Hi, I cannot tell you how much your blog posts have encouraged me. God bless you in all that you do and don’t do.
I love how the flow with Holy Spirit is so evident in all of your stories.
I find myself in these types of situations, but have found it can be an isolating (humanly) one, at times. I have precious new friends come along my path at church, but none seem to share my heart in the same way.
Your blog posts have encouraged me no end…that I am truthfully not the only one having these kinds of “fun” things happen. And it opens my eyes to things that God is able to do with one loving and obedient heart.

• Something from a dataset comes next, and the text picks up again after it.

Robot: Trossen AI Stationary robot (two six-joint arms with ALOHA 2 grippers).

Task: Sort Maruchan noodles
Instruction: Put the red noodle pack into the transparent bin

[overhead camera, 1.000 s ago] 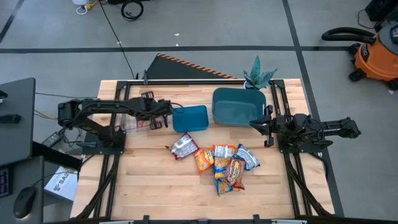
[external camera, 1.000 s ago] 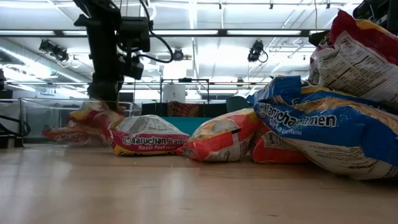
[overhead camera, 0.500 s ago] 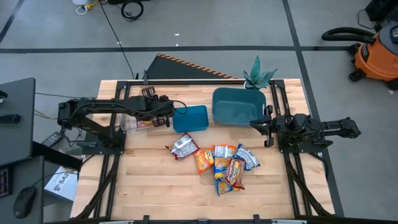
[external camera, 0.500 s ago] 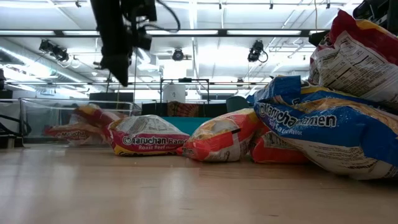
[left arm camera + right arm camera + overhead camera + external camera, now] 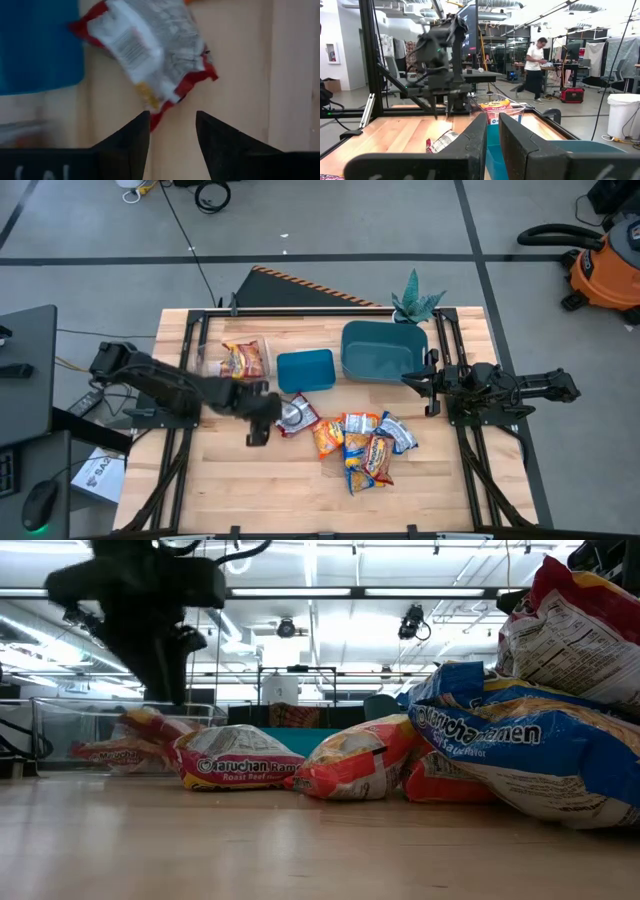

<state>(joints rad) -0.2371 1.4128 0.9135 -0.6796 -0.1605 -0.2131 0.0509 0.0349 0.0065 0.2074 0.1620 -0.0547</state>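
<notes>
- Since the earlier frame the left gripper (image 5: 256, 423) has swung away from the clear box (image 5: 213, 360) toward the table's front; 1 orange-red packet (image 5: 244, 358) now lies in that box.
- Left jaws: parted and empty, hovering just beside the red-and-silver packet (image 5: 150, 55), not touching it.
- Right gripper (image 5: 420, 381): waiting near the large teal bin (image 5: 385, 352); fingers (image 5: 476, 142) stand slightly apart, holding nothing.
- Small blue bin (image 5: 305, 370): between the clear box and the large bin.
- Remaining Maruchan noodles (image 5: 365, 445): clustered at table (image 5: 250, 490) centre, overlapping.
</notes>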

I appreciate the vulnerability and warmth you convey in your writing and that has spoken to me on a number of occasions. A good friend of mine (Jo Berenyi) told me about your blog and she said I would LOVE them. She was so right!
I felt alone in it all, and God showed me that I definitely wasn’t.
I know there is so much more that probably goes on in your world, but thank God for Him working through you – in sharing just a spatter of adventures that speak hope, show love and walk in joy.
With much love and many, many thanks. Karen Brough 🙂
Thank you for your encouraging comment!
It’s made my day because it had been a struggle to start writing again and I have wondered if it has been impacting people or encouraging people in any way!
You are not alone … God has many in this city 😏 Acts 18:9-10. What church are you at? Feel free to send a story or two … I love telling other people’s stories too because …
God is Good! 😊
This touched my heart deeply. I always love reading your post, but something about this one…deep calls to deep. Thank you
Thank you Ruthie. I wonder what it was? I sat in the middle of chaos trying to write it yesterday … There was more to the story but for brevity I kept it simple. Perhaps it’s something about the heart cry of a someone who wants to be a mother having her hearts desire fulfilled!
Tears… Happy tears. God is so loving
Wow… What a great story. Thank you God!
Thank you for taking the time to read in your busy world!!
How exciting! God is definitely good.
It was and is! His timing as always was perfect 😏
Isn’t it amazing how God allows us to have a part in that? I see you like a godly bird flitting around and touching people who turn to God.
Thank you … I think we are all called to be … Carriers of his Presence and releasing His loving kindness as we go!